* _Your task_: Tally the lines in the following entries that include the word "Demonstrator"; state only the total.
════════
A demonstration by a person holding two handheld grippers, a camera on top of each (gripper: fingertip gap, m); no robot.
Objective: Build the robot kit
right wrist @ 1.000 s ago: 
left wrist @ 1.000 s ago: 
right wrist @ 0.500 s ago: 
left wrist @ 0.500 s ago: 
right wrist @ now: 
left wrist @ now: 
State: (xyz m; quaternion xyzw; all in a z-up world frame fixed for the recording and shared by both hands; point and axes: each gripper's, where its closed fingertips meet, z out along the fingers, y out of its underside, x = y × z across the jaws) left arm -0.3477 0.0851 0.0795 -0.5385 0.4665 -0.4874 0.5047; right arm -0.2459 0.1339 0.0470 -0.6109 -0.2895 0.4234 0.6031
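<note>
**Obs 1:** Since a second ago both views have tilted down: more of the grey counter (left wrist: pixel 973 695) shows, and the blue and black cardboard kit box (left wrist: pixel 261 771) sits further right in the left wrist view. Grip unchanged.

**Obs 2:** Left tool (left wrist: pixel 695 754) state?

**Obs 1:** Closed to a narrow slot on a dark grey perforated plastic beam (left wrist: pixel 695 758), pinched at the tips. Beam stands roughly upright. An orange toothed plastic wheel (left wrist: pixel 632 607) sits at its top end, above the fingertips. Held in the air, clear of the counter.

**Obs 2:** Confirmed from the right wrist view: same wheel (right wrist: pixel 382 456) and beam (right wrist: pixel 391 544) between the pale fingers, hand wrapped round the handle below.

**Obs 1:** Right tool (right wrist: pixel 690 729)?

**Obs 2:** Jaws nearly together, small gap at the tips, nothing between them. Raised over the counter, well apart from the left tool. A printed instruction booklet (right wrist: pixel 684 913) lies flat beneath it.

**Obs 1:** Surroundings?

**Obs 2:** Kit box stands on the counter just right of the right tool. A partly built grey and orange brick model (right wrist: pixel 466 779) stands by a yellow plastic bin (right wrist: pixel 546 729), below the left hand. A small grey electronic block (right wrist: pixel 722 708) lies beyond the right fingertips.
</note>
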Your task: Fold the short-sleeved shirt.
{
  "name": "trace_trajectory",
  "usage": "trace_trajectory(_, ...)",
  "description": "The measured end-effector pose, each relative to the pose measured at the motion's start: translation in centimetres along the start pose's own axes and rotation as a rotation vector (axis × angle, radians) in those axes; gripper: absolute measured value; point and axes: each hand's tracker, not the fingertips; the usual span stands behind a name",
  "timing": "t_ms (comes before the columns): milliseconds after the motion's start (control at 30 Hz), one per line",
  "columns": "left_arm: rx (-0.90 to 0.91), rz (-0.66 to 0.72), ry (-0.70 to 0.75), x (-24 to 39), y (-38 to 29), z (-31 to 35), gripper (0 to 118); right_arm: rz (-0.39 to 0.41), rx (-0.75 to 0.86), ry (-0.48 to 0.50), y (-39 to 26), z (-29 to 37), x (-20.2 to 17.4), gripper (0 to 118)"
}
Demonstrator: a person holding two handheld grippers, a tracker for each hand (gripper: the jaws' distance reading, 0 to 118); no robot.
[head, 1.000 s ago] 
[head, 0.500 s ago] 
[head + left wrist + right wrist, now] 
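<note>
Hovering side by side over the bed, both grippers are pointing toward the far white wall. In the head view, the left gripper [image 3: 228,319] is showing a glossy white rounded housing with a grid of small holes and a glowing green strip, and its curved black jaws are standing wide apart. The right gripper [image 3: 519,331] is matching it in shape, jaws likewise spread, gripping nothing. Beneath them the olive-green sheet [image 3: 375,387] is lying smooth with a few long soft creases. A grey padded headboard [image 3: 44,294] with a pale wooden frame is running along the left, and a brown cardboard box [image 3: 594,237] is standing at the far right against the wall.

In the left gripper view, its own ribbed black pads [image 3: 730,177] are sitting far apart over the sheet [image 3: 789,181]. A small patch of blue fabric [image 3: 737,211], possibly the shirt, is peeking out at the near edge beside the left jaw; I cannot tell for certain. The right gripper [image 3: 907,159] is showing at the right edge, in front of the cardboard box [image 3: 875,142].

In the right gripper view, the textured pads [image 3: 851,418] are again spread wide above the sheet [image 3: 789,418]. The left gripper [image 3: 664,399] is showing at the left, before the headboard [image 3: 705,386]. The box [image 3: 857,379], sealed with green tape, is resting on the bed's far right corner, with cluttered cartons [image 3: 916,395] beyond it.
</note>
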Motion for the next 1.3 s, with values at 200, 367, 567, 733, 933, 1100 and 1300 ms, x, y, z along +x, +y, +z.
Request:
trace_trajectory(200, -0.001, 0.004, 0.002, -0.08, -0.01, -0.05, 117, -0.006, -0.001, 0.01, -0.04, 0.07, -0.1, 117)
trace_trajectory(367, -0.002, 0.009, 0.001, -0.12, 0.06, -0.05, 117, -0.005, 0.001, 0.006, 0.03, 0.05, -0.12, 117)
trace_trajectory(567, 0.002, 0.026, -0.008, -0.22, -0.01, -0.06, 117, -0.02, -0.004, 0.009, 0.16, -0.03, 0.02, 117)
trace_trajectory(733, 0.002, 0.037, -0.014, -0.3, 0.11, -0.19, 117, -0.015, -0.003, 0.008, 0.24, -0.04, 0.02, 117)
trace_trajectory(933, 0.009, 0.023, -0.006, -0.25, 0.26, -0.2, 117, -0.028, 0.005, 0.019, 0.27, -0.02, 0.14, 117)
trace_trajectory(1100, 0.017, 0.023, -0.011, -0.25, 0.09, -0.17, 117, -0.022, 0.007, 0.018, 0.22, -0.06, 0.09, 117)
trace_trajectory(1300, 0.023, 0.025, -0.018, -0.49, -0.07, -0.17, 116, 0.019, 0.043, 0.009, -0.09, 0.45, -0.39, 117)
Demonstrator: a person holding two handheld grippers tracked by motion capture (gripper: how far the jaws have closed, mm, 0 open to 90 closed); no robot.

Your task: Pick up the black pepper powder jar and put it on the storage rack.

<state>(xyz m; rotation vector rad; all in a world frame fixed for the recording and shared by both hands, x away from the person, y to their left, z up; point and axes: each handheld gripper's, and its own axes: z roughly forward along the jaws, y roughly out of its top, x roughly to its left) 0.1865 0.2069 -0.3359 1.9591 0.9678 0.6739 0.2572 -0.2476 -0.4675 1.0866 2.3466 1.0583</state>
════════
* _Written solution_: 2